Vor bald einem Jahr ist die Tourismuspartei gegründet worden, ihr Präsident: der Aroser Kurdirektor Pascal Jenni. Heute hat die Partei 70 zahlende Mitglieder, Jenni blickt aber positiv in die Zukunft. Im Wallis soll eine weitere Sektion gegründet werden.

Touristen im Kanton Graubünden. Bild in Lightbox öffnen.

Bildlegende: Den Tourismus ankurbeln und unterstützen, das Ziel der Tourismuspartei. Keystone

Allzu viel hört man nicht von der Tourismuspartei, die im August vor einem Jahr gegründet wurde. Dennoch ist der Aroser Präsident Pascal Jenny zufrieden. Verschiedene Nationalräte hätten von seiner Partei für die Anliegen des Tourismus sensibilisiert werden können, sagt Jenny im «Regionaljournal Graubünden». Und das sei eines der Hauptanliegen der Partei. Zudem werde demnächst im Wallis eine weitere Sektion der Tourismuspartei gegründet.

Inputgeber - keine richtige Partei

Sie setzt sich für die Anliegen des Tourismus ein, eine klassische Partei ist die Tourismuspartei aber nicht. «Wir sehen uns als Inputgeber und wir leisten vor allem Lobbyarbeit», sagt Jenny. Eigene Listen mit Kandidaten für den Nationalrat gibt es keine. «Das werden wir erst dann machen, wenn wir sehen, dass unsere Lobbyarbeit nichts fruchtet», sagt Jenny.
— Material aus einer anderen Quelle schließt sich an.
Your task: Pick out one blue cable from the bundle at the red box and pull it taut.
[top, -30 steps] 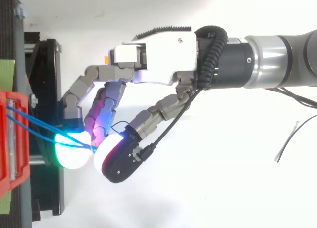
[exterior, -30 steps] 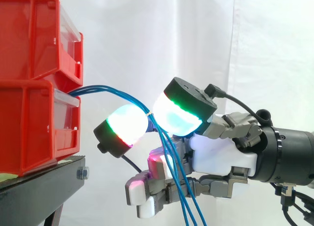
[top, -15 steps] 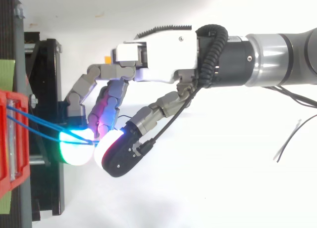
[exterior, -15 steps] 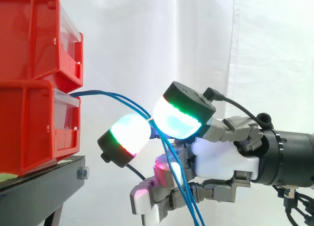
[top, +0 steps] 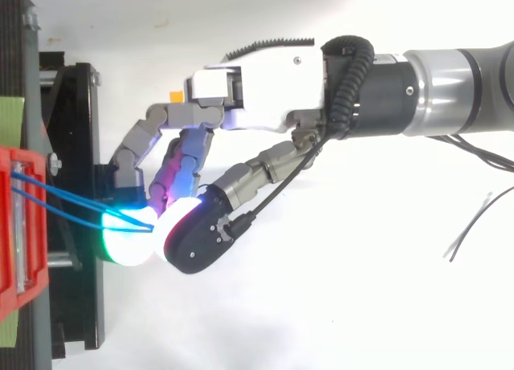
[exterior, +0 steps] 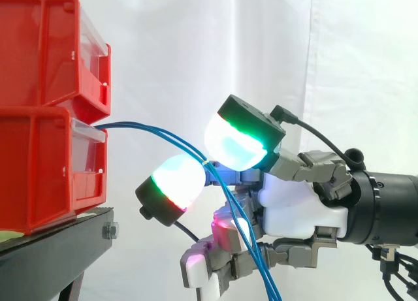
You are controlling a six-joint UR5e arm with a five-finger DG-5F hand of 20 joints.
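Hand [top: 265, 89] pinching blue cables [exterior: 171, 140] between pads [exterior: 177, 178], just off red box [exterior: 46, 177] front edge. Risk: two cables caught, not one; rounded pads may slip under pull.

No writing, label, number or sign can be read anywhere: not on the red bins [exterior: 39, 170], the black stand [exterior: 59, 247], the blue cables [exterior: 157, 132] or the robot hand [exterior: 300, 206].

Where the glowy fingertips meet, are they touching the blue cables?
Touching. In the side view the blue cables run straight into the spot where the hand's glowing pads press together, pinched with no gap.
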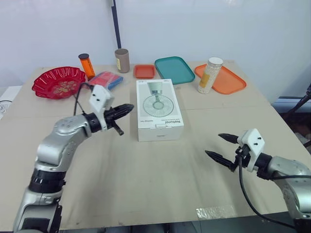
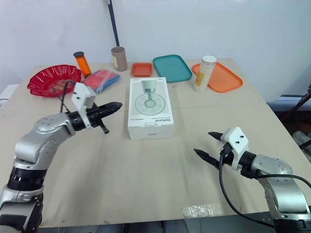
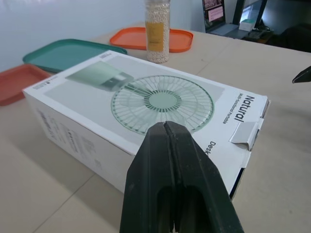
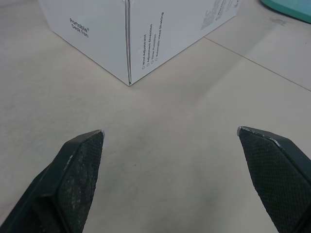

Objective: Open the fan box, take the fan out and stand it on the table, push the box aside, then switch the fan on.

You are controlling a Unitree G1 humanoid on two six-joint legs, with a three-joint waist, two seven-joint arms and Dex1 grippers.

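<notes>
On the wide beige wooden table (image 1: 146, 184), the task looked barely begun. The white rectangular cardboard fan box (image 1: 159, 109), printed with a pale green fan, lay flat near the table's middle with its lid closed, so the fan was presumably inside. Opening the box, lifting the fan out, standing it up, pushing the box aside and switching the fan on all seemed left to do. The left gripper (image 1: 127, 108) had its two black fingers pressed together and held nothing. Its tips were just beside the box's left long side and aimed at it, though contact could not be made out. The right gripper (image 1: 214, 144) had its fingers spread wide and empty. It sat well apart from the box, to its right and nearer the robot, facing the box's near corner. The small white tuck tab (image 3: 247, 135) at the box's near end appeared slightly lifted.
</notes>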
Chancen werden der Partei aber nur kleine zugerechnet, sollte sie den Schritt zu einer «richtigen» Partei mit Listen und Kandidaten wagen. Marcus Caduff, CVP-Kantonsrat und Präsident der Tourismusgruppe des Grossen Rates, lobt zwar die Lobbyarbeit für den Tourismus. «Aber mit ihrer monothematischen Ausrichtung dürfte die Tourismuspartei als echte Partei nur eine kleine Lebensdauer haben.»